- Task description
When you give the entries again, keep every word as it stands and drop the pictures.

- Stored records
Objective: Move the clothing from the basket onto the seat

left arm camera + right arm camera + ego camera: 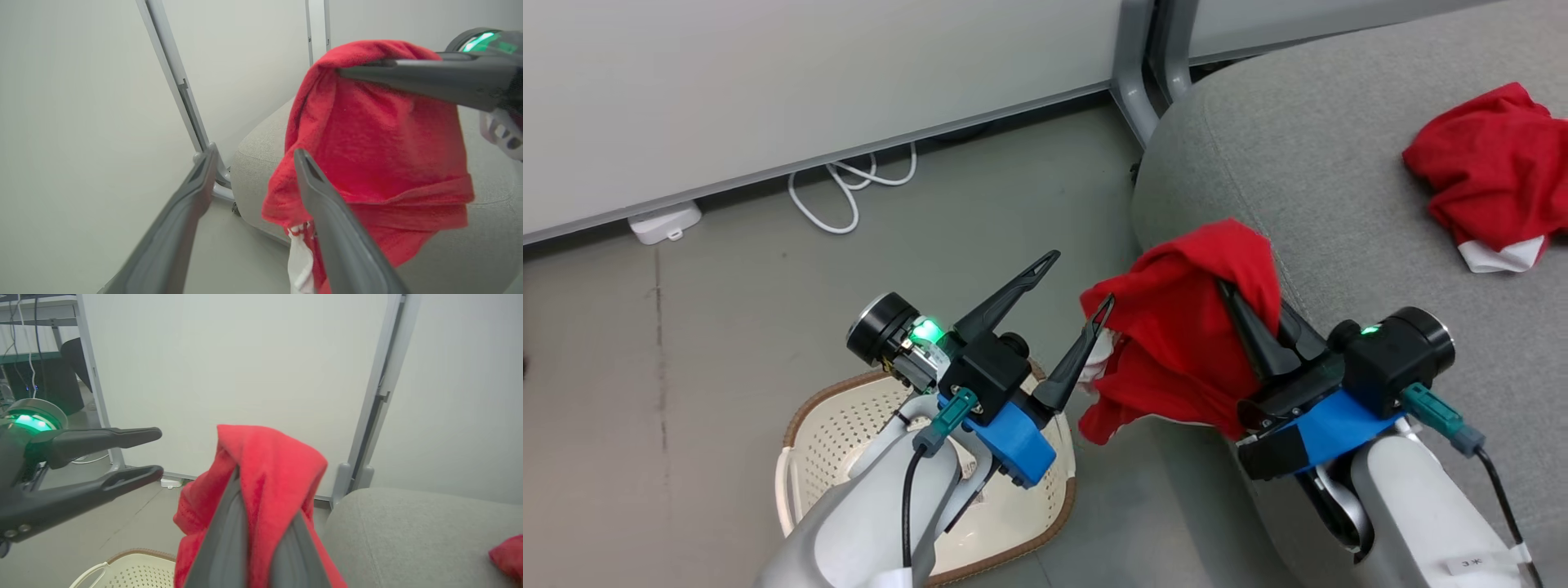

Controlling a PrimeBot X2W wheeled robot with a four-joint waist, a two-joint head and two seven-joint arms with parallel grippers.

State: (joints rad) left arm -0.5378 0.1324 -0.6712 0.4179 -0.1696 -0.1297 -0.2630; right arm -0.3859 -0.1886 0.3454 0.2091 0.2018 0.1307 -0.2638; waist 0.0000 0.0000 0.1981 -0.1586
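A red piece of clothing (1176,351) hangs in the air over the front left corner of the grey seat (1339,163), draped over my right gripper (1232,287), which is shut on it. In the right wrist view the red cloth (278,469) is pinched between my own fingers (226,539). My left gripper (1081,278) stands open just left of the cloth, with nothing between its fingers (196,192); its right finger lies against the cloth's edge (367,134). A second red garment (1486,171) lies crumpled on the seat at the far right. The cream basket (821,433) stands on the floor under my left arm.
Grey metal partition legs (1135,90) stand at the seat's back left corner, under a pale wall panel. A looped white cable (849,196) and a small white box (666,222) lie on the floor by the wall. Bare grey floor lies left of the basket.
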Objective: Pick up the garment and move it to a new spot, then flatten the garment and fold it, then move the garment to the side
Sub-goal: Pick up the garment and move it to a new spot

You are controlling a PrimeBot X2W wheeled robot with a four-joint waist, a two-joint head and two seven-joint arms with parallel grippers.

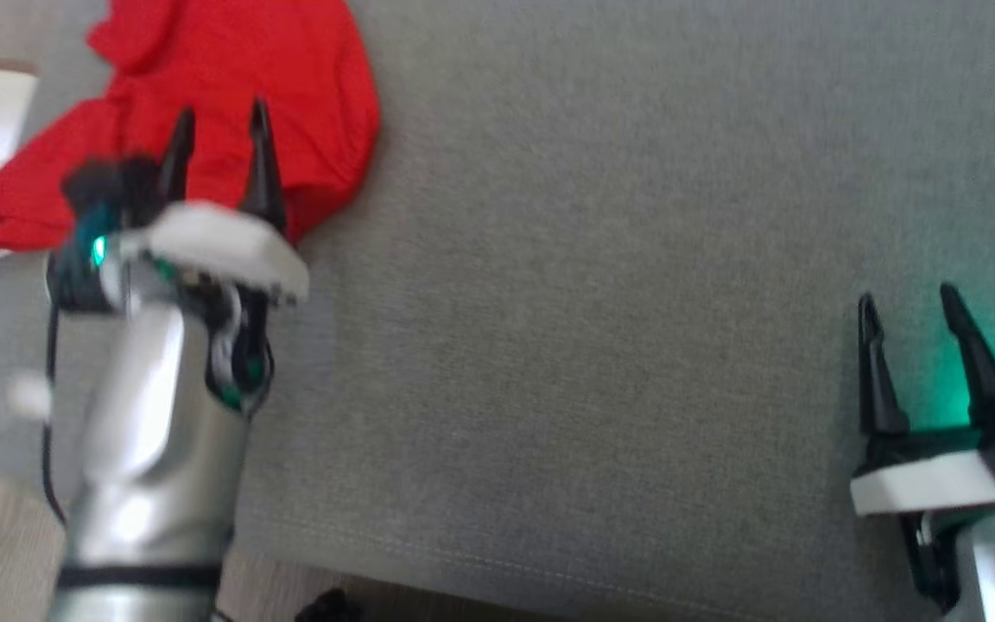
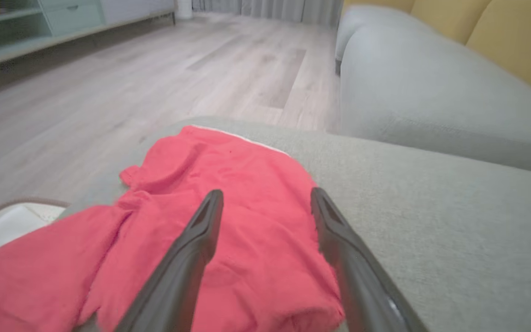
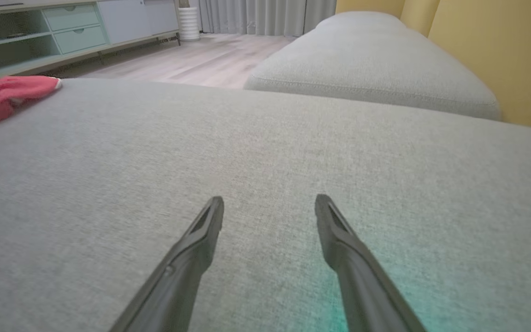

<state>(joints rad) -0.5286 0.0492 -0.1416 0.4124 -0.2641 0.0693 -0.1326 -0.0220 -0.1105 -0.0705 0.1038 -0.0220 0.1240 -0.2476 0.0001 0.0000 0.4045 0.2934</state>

- Response
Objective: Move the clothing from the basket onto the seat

left arm camera + right arm camera + ego camera: 

Controlling a PrimeBot X2W wheeled robot with a four-joint waist, a two-joint head and two seven-joint arms with parallel grippers.

State: (joints rad) left arm -0.5378 0.1324 -0.6712 0.4179 -0.1696 -0.1297 -0.2630; right arm -0.3859 -0.1886 0.3454 0.2091 0.2018 0.1307 -0.2638; waist 0.0000 0.0000 0.1981 -0.1586
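A red piece of clothing (1176,351) hangs in the air over the front left corner of the grey seat (1339,163), draped over my right gripper (1232,287), which is shut on it. In the right wrist view the red cloth (278,469) is pinched between my own fingers (226,539). My left gripper (1081,278) stands open just left of the cloth, with nothing between its fingers (196,192); its right finger lies against the cloth's edge (367,134). A second red garment (1486,171) lies crumpled on the seat at the far right. The cream basket (821,433) stands on the floor under my left arm.
Grey metal partition legs (1135,90) stand at the seat's back left corner, under a pale wall panel. A looped white cable (849,196) and a small white box (666,222) lie on the floor by the wall. Bare grey floor lies left of the basket.
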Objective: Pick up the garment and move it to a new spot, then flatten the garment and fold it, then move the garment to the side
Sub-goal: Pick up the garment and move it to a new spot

You are controlling a PrimeBot X2W wheeled robot with a four-joint waist, a two-joint head and two seven-joint arms with parallel grippers.


<state>(joints rad) -0.5286 0.0492 -0.1416 0.4124 -0.2641 0.0693 -0.1326 -0.0220 -0.1105 -0.0705 0.1038 -0.0220 0.1240 -0.2476 0.0001 0.0000 0.4045 0.2934</state>

There is nothing more to this answer.